I used a 3/8" SS tubing bent in a 90 to go through the wall. That way the 90 elbow is on the outside and gives me a tight turn on the tubing so I can push the freezer right up against the wall and not kink anything. The 5/16" gas lines press on and seal to the 3/8" tubing for a good tight seal. I also used an oetiker on the lines.
 
Man, those grommets really make the job look nice. Good job!

So, I had planned on reinstalling my factory seal on my Kegerator's door this weekend. I looked around with no success and finally asked the wife where it was. "I threw that thing away" she said...

Well, looks like I get to order a new seal weather I wanted to or not.
 
Jon,
You don't have any trouble with leaks on the gas side? It seems like the tube just slipped over the straight wall of the SS tube would leak even though it's clamped. I have 2 SS bulkheads I was going to use...
 
Jon,
You don't have any trouble with leaks on the gas side? It seems like the tube just slipped over the straight wall of the SS tube would leak even though it's clamped. I have 2 SS bulkheads I was going to use...

No, I had to soak the gas tubing in hot water to get it over the SS tubing. Very snug even before I sealed with the Oetiker clamps.
 
Any worries about leaving the fan running 24/7 in these freezers? I picked up a fffh20f2qw model and I've wired the compressor to an STC-1000 but both the compressor and the fan are on the same line.

My thought is to cut the defrost, splice the power from that into the fan, and replace the defrost timer with a 12/12hr one vs the 23:30/30min it has now.

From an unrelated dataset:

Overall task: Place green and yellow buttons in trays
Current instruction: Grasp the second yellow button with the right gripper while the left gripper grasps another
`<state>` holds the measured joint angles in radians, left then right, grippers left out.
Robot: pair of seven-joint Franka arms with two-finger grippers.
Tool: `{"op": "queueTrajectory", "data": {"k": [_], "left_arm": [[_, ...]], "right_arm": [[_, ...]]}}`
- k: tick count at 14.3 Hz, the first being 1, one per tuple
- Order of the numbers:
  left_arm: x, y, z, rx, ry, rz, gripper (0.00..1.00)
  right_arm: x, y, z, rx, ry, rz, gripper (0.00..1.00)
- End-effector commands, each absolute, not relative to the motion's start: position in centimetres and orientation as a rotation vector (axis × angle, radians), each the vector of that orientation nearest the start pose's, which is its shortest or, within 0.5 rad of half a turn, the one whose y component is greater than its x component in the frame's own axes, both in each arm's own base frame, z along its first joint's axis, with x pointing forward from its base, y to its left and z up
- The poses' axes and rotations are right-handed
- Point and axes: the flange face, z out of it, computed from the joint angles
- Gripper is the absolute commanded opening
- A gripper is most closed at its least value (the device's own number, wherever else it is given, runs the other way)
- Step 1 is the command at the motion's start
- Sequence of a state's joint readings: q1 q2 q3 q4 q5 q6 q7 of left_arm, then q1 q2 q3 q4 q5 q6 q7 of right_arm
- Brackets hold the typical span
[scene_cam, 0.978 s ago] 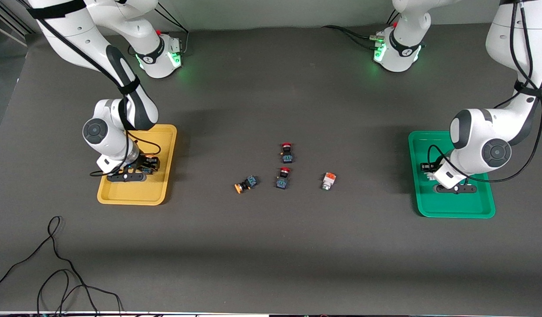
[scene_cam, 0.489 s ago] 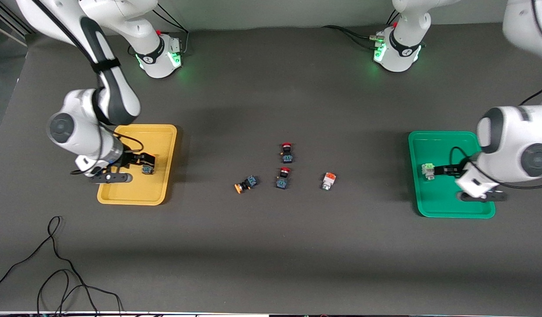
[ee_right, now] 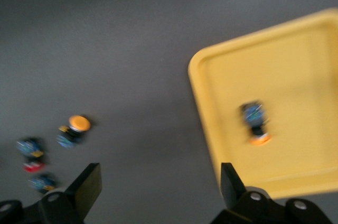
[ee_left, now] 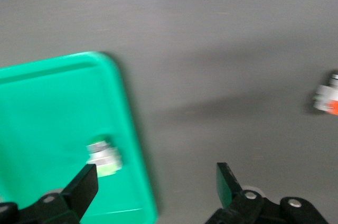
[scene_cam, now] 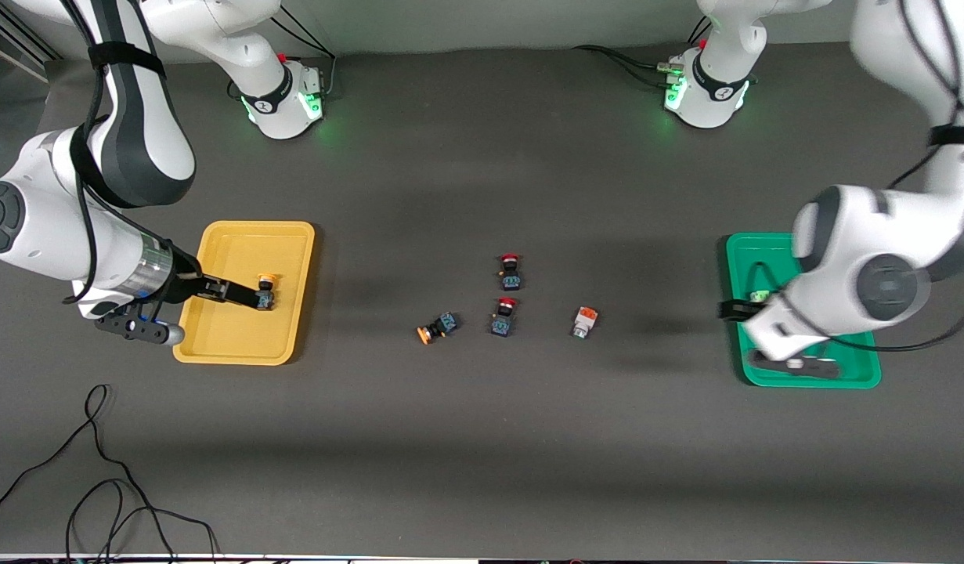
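The yellow tray (scene_cam: 239, 345) holds one yellow button (scene_cam: 266, 291); both also show in the right wrist view, the tray (ee_right: 296, 76) and the button (ee_right: 255, 122). My right gripper (scene_cam: 235, 294) is open and empty, up in the air over that tray (ee_right: 161, 182). The green tray (scene_cam: 763, 251) holds a whitish button with a light-green block (scene_cam: 758, 296), also seen in the left wrist view (ee_left: 103, 155). My left gripper (scene_cam: 734, 310) is open and empty above the green tray's rim (ee_left: 156, 182). A second yellow button (scene_cam: 435, 327) and a silver button with an orange block (scene_cam: 583, 321) lie mid-table.
Two red-capped buttons (scene_cam: 510, 270) (scene_cam: 503, 316) lie mid-table between the loose yellow button and the orange-block one. A black cable (scene_cam: 98, 470) loops near the table's front edge at the right arm's end.
Both grippers have risen out of their trays. The yellow button stays in the yellow tray and the green-block button in the green tray. The mid-table buttons have not moved.
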<state>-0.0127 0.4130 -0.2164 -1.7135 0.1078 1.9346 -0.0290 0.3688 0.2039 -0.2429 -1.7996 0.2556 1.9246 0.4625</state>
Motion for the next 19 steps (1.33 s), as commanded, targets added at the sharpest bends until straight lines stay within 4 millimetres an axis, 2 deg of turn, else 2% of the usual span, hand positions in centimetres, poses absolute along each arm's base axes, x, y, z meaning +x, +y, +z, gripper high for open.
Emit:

Until then it's 100% fan. I know it wasnt supposed to run at full duty, but are any of you doing the same? Any issues with it failing early?
 
I wouldn't really see an issue running the fan 24x7 and if it did go out, I'd imagine their pretty generic and cheap to replace. As long as you're going to hack into the wiring, I'd suggest making sure the light comes on when the door opens. Not a huge issue, but my light only comes on if the unit is currently chilling and I open the door. It's on my to-do list of things to change.
 
As long as you're going to hack into the wiring, I'd suggest making sure the light comes on when the door opens. Not a huge issue, but my light only comes on if the unit is currently chilling and I open the door. It's on my to-do list of things to change.

I had that issue when I had the STC-1000 powering the whole fridge.

I now have power going to both the normal fridge circuitry and the STC-1000. The relay separately triggers the hot side of the compressor wire. I get the normal door switch/light action.

Only issue is the fan being at 100% because the #1 setting on the fridge is 10.2*F so it thinks it's trying to chill.
 
JonW do you mind sharing where you sourced that drip tray from? I have been looking all over the place and all the drip trays I find are really small. I need something like you have that is around 22"

Thank you! I built a model based on your post and I am loving it!